Problem statement:
Every entry that follows is to be duplicated exactly.
* * *
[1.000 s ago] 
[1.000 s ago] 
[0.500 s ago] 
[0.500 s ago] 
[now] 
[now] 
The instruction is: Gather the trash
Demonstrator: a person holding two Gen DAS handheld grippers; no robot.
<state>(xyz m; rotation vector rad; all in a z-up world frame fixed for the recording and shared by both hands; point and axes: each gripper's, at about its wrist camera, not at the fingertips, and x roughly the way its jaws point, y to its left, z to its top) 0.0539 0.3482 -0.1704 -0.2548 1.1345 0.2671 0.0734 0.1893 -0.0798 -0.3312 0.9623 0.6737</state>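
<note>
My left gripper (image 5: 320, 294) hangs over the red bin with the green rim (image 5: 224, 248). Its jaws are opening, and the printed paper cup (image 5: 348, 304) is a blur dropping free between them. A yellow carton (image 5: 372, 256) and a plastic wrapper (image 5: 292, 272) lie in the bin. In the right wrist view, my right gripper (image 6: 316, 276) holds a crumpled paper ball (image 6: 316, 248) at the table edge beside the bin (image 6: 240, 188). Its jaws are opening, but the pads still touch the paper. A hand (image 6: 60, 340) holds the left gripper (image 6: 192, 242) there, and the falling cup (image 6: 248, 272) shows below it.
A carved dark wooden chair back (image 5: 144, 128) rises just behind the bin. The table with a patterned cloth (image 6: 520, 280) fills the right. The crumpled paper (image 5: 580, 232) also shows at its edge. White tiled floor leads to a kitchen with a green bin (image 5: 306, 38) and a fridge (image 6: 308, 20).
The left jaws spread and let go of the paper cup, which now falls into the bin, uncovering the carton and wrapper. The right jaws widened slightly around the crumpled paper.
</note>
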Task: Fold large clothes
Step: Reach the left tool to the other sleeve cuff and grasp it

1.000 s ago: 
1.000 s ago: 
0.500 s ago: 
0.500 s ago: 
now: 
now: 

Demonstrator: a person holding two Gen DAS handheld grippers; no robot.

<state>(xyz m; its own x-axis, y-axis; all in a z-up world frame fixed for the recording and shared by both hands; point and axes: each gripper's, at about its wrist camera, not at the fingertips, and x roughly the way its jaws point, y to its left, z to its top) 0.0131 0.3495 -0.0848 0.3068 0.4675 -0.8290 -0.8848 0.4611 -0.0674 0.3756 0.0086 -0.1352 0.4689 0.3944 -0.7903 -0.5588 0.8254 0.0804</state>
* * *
Answer to this problem:
[1.000 s ago] 
[1.000 s ago] 
[0.500 s ago] 
[0.500 s ago] 
[now] 
[now] 
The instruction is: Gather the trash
Demonstrator: a person holding two Gen DAS handheld grippers; no robot.
<state>(xyz m; rotation vector rad; all in a z-up world frame fixed for the recording and shared by both hands; point and axes: each gripper's, at about its wrist camera, not at the fingertips, and x roughly the way its jaws point, y to its left, z to its top) 0.0539 0.3482 -0.1704 -0.2548 1.1345 0.2671 0.0734 0.1893 -0.0798 -0.3312 0.9623 0.6737</state>
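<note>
My left gripper (image 5: 320, 294) hangs over the red bin with the green rim (image 5: 224, 248). Its jaws are opening, and the printed paper cup (image 5: 348, 304) is a blur dropping free between them. A yellow carton (image 5: 372, 256) and a plastic wrapper (image 5: 292, 272) lie in the bin. In the right wrist view, my right gripper (image 6: 316, 276) holds a crumpled paper ball (image 6: 316, 248) at the table edge beside the bin (image 6: 240, 188). Its jaws are opening, but the pads still touch the paper. A hand (image 6: 60, 340) holds the left gripper (image 6: 192, 242) there, and the falling cup (image 6: 248, 272) shows below it.
A carved dark wooden chair back (image 5: 144, 128) rises just behind the bin. The table with a patterned cloth (image 6: 520, 280) fills the right. The crumpled paper (image 5: 580, 232) also shows at its edge. White tiled floor leads to a kitchen with a green bin (image 5: 306, 38) and a fridge (image 6: 308, 20).
The left jaws spread and let go of the paper cup, which now falls into the bin, uncovering the carton and wrapper. The right jaws widened slightly around the crumpled paper.
</note>
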Task: Fold large clothes
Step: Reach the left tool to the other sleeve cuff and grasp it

1.000 s ago: 
1.000 s ago: 
0.500 s ago: 
0.500 s ago: 
now: 
now: 

Demonstrator: a person holding two Gen DAS handheld grippers; no robot.

<state>(xyz m; its own x-axis, y-axis; all in a z-up world frame fixed for the recording and shared by both hands; point and axes: each gripper's, at about its wrist camera, not at the fingertips, and x roughly the way its jaws point, y to its left, z to its top) 0.0131 0.3495 -0.0848 0.3068 0.4675 -0.8290 -0.8848 0.4611 -0.0674 0.3756 0.0086 -0.1352 0.4689 0.3944 -0.7903 -0.5588 0.8254 0.0804</state>

Work on this exercise is finished, so nothing remains.